Diary of a firefighter: Food first and foremost

Submitted by AWL on 7 December, 2021 - 10:49 Author: Adrian Noble
Firefighters

One of the officers, B, strides into the watch room. The tell-tale bing-bong of the PA system sounds as he commands: “All hands to the mess in five minutes”. He’s a friendly bloke but not one you want to get on the wrong side of, and he is not happy. Four minutes later, we’re around the mess table.

“The way we’ve been working has been driving me up the wall, and I know it has for some of you too. We get everything essential like inventories, tests and visits done because they’re non-negotiables, but it’s all over the place, it’s not organised, and it takes forever.

“And where we’re not following through is on our training and our gym time. Sometimes we’re still doing visits at 6 and not eating until well gone 7. Shit’s getting kicked into the long grass because everything else is taking so long and it’s not working.”

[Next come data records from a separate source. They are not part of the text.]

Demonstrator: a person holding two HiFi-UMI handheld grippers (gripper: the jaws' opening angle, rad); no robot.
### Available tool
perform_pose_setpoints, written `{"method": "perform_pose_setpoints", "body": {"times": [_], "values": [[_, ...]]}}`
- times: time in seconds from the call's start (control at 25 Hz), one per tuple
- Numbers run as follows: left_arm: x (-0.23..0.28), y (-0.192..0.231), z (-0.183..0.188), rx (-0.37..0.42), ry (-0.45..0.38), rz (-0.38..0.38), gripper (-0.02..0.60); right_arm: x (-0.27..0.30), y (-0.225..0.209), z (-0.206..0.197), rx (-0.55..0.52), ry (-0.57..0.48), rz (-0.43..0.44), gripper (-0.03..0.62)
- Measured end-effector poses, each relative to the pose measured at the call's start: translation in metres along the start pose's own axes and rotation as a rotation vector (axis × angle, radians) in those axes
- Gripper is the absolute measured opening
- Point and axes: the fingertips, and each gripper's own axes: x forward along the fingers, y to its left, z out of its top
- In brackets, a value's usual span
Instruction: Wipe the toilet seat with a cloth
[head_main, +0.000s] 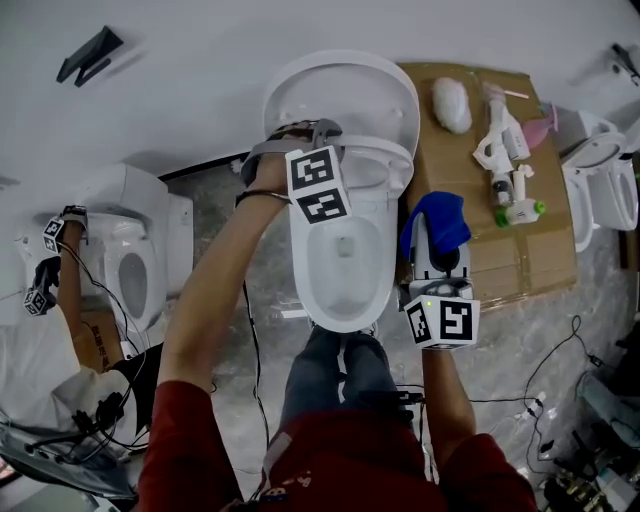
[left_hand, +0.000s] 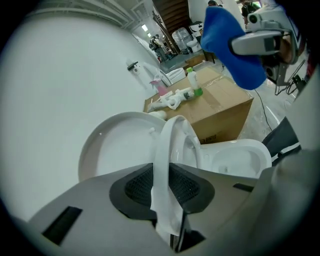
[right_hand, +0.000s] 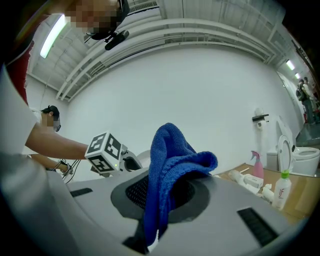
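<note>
Grey stone floor and a white wall surround the toilet. The left gripper is clamped on the thin, glossy white toilet seat, which is lifted off the bowl. The right gripper, just right of the toilet, pinches a blue cloth. Best to hold the seat steady and wipe along the ring with the cloth spread flat.

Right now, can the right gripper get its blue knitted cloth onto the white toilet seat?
Probably yes. The right gripper, clamping the blue cloth, hovers beside the bowl; nothing stands between it and the toilet seat in the left gripper.
</note>
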Motion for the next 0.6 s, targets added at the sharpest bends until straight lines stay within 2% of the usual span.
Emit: {"method": "perform_pose_setpoints", "body": {"times": [0.2, 0.32, 0.6], "values": [[-0.033, -0.050, 0.003, 0.047, -0.020, -0.032, 0.092, -0.009, 0.001, 0.010, 0.003, -0.026, -0.007, 0.059], [-0.047, -0.079, 0.006, 0.028, -0.042, -0.071, 0.100, -0.013, 0.004, 0.012, 0.000, -0.034, 0.001, 0.058], [-0.078, -0.172, 0.004, 0.016, -0.051, -0.223, 0.112, -0.030, 0.017, 0.009, 0.000, -0.035, 0.023, 0.059]]}}
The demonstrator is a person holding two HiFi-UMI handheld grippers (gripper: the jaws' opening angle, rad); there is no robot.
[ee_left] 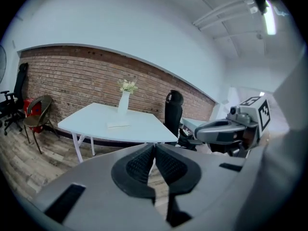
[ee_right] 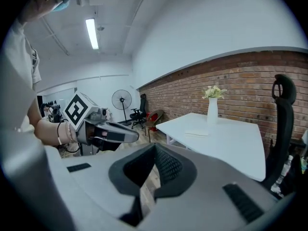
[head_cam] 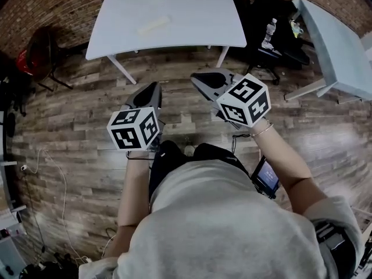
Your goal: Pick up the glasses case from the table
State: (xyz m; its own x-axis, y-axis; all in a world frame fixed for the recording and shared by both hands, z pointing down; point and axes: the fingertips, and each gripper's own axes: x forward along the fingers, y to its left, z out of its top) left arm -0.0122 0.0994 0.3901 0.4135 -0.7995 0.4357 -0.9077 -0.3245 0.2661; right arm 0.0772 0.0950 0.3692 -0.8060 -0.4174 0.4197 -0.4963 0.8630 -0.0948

D’s back is up as he thinks B is calling us lazy.

“The problem is the brigade crams the diary so bloody full it’s not humanly possible to get it all done. It’s like the diary, the training schedule, the number of visits, it’s all there to fill the days at some poxy station out in the sticks.

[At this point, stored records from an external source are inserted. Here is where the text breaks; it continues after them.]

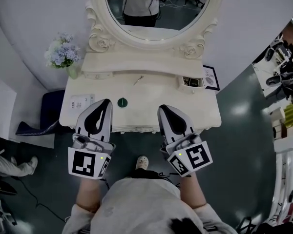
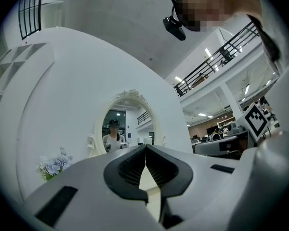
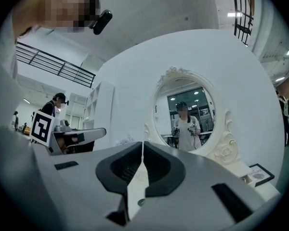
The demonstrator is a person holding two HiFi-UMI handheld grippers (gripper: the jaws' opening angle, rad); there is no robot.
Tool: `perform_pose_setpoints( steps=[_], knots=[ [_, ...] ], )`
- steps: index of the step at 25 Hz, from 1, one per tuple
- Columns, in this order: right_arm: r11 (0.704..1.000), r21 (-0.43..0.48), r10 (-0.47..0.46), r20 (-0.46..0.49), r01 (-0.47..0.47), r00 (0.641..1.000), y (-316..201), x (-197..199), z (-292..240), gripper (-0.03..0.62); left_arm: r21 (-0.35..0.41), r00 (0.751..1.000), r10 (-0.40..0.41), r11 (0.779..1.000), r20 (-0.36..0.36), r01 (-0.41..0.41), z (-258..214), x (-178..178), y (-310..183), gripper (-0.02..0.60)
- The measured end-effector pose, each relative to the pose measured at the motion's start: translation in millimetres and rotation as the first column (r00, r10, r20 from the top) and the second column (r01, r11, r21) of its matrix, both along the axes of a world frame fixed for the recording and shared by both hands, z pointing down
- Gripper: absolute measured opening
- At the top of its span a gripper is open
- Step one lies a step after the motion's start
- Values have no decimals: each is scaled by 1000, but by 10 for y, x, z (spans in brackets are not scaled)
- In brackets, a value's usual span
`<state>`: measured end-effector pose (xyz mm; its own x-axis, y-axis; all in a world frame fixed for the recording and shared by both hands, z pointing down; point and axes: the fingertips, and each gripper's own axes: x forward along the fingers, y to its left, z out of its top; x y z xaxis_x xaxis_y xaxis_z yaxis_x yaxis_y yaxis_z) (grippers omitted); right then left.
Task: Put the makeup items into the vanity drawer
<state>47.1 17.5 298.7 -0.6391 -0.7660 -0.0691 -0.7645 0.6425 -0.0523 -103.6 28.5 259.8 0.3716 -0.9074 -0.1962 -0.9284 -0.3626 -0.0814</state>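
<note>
On the carved cream vanity (image 1: 151, 108) lies a round green disc (image 1: 122, 102).

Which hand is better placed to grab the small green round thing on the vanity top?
Left. The green round thing lies just beside the left tool; the right tool is farther off. Both are shut.

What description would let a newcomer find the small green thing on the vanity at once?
Find the white vanity table under the oval mirror. On its top, left of centre near the front edge, lies a small round disc. It is the only dark green thing there; the card to its left is white and flat, the stick behind it thin.
</note>
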Motion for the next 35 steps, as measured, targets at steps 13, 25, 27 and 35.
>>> perform_pose_setpoints(
  steps=[13,25,27,35],
  knots=[
    [994,0,-112,5,112,994,-671,-22,-19,25,6,995,-104,995,11,104,-53,36,-499,14],
    [986,-19,-165,22,165,986,-909,-18,125,25,-3,986,-164,987,28,164,45,60,-634,14],
    [985,-22,-168,25,169,985,-943,-43,124,25,-3,986,-167,986,29,167,38,41,-659,14],
    [987,-32,-155,33,156,987,-1123,-198,106,25,-11,989,-143,990,28,143,27,-94,-878,14]
  ],
)
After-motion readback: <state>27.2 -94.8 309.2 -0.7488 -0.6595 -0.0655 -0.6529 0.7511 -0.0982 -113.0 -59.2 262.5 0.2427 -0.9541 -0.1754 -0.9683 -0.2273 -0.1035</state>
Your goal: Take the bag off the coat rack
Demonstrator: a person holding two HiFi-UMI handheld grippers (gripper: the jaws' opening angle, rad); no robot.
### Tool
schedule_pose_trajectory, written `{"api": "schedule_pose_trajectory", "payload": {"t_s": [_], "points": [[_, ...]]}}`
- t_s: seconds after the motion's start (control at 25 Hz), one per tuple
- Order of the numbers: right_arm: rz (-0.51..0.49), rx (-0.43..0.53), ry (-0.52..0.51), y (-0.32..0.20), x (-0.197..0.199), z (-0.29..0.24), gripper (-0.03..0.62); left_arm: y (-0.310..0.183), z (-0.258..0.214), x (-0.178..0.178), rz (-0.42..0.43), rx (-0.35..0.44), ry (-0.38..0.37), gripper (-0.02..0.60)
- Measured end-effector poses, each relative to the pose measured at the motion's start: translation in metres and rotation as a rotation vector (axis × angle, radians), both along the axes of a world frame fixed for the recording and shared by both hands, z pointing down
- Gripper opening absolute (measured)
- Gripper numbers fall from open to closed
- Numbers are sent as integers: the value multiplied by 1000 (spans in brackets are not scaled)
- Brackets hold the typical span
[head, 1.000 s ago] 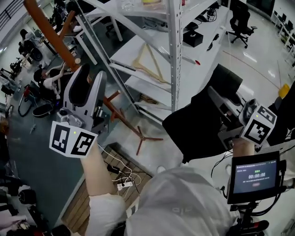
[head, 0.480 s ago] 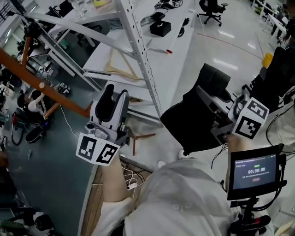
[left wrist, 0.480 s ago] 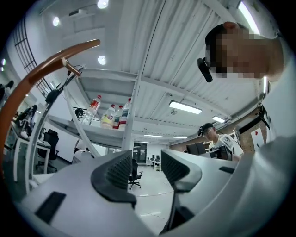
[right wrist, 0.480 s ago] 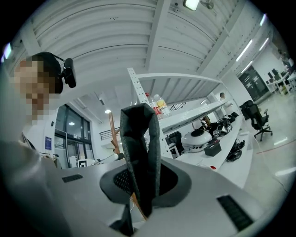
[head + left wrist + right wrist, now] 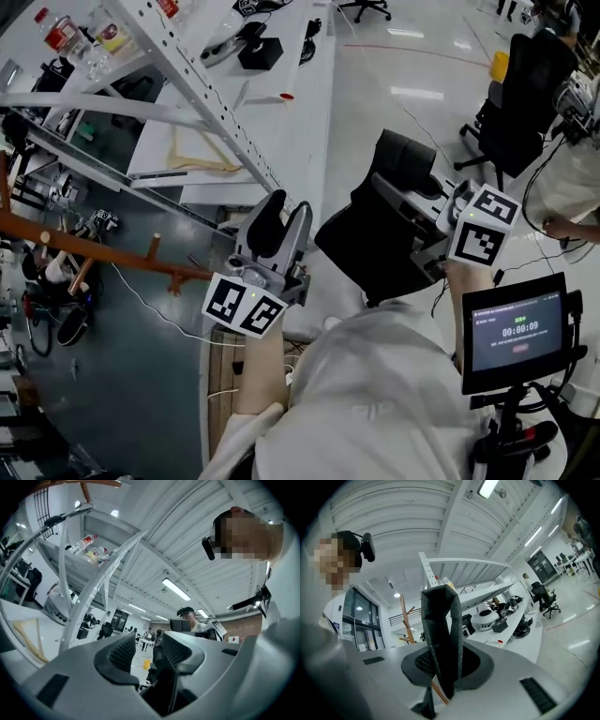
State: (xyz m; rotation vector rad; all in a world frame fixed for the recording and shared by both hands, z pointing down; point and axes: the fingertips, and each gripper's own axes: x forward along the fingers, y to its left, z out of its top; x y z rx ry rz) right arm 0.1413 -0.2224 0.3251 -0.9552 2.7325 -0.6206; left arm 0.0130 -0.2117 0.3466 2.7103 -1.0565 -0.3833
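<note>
My right gripper (image 5: 405, 208) is shut on the strap of the black bag (image 5: 375, 246), which hangs below it, off the rack, in front of the person's body. In the right gripper view, the dark strap (image 5: 439, 625) stands pinched between the pads of that gripper (image 5: 443, 660). The brown wooden coat rack (image 5: 94, 255) lies across the far left of the head view, well apart from the bag; it also shows small in the distance (image 5: 405, 620). My left gripper (image 5: 287, 208) is raised at centre, open with nothing between its jaws (image 5: 147, 651).
A white metal shelf frame (image 5: 187, 84) with bottles (image 5: 61, 33) slants across the upper left, beside white tables (image 5: 291, 122). A black office chair (image 5: 516, 103) and another person (image 5: 572, 187) are at the right. A timer screen (image 5: 514, 330) sits lower right. A cable (image 5: 141, 300) runs over the floor.
The head view has swung, and the coat rack has slid to the far left, further from both grippers. The bag stays in my right gripper. My left gripper has shifted right, still open.
</note>
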Motion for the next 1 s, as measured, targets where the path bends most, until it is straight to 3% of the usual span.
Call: {"api": "schedule_pose_trajectory", "payload": {"t_s": [0.28,0.52,1.0], "points": [[42,-27,1,11,11,15,64,-2,13,21,80,-56,40,183],[59,-19,14,12,18,16,64,-6,12,30,101,-56,33,183],[36,-29,36,4,7,21,64,-15,20,15,81,-74,36,183]]}}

“But we regularly get over 10 shouts a day, we’re out all the time, we work like dogs and just about manage to get it all done. We only ever have the minimum riders, we’re constantly getting sent on out-duties, and the brigade is on its knees. It’s a joke.”

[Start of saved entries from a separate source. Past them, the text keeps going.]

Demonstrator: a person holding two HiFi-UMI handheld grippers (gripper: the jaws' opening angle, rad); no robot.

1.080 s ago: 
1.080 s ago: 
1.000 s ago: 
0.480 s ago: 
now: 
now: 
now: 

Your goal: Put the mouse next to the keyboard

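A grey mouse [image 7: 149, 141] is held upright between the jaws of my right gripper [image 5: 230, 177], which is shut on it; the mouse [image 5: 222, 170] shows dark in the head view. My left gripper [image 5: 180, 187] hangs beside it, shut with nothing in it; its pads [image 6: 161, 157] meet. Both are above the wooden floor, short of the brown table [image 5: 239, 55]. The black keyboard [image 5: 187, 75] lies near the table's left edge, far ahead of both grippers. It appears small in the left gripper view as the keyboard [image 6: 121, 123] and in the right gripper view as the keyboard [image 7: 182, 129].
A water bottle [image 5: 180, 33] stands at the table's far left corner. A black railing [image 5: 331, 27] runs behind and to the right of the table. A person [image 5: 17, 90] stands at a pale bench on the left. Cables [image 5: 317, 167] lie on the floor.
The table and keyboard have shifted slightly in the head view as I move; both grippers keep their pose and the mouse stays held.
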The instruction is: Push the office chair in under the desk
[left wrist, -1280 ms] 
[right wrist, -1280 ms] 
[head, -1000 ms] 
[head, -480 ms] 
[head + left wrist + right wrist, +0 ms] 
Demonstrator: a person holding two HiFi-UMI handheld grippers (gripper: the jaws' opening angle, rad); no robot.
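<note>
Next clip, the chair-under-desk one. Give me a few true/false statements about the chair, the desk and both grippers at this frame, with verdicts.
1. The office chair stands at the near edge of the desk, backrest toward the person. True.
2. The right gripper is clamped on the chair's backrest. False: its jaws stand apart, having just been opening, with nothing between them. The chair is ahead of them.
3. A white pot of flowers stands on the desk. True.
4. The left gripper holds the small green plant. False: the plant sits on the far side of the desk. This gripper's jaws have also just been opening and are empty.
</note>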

B agrees and assures us he’s not having a go at us or our work ethic, and he just wants to rationalise the schedule a bit so we aren’t trying to do five things at once and we can hopefully get everything done in good time to chill out and go to the gym before dinner.

We’re happy to give it a crack. It’s a busy station and shouts obviously take precedence, so naturally routine duties often take longer than would be ideal and push other things back, or off the agenda entirely. There’s nothing to be done about that. But it couldn’t hurt to be a bit more structured about it — anything that might help us fit a bit more drilling in is good with me as the last thing you want is to make a prat of yourself on the fireground.

Aftersome discussion, we set about devising a new daily diary. Silence descends briefly as we mull it over before the priority is made clear by a firefighter’s suggestion.

“Why don’t we set our mealtimes and work backwards from them”, he says. “If we know when we will be eating and when we need to start prep, we can fit everything around that. It’s like a car isn’t it, if you don’t put fuel in, it won’t go. And I’m one big fucking car.”

With that indisputable argument made, we planned out the rest of the day, cutting out the traditional tea ready for change of watch: that’s something from a bygone era and we were the only watch on station and probably one of the last few in the city still to adhere to it. We also decided, very ambitiously, to try and smash out both days’ worth of visits during the afternoon on day 1, ideally leaving second afternoon clear for practical training and drills.

We decide to review it in a few tours. It’s good B brought it to the watch and we decided on it collectively, rather than him and the officers making the decisions without the watch. But the experienced hands are sceptical. I turn to O as we walk back to the watch room.

“Do you reckon this will help?”

He looks at me. “With the best will in the world — not a fucking chance”.

Sure enough, in the following tour the plan on both days is ripped to shreds by shouts. Maybe next tour.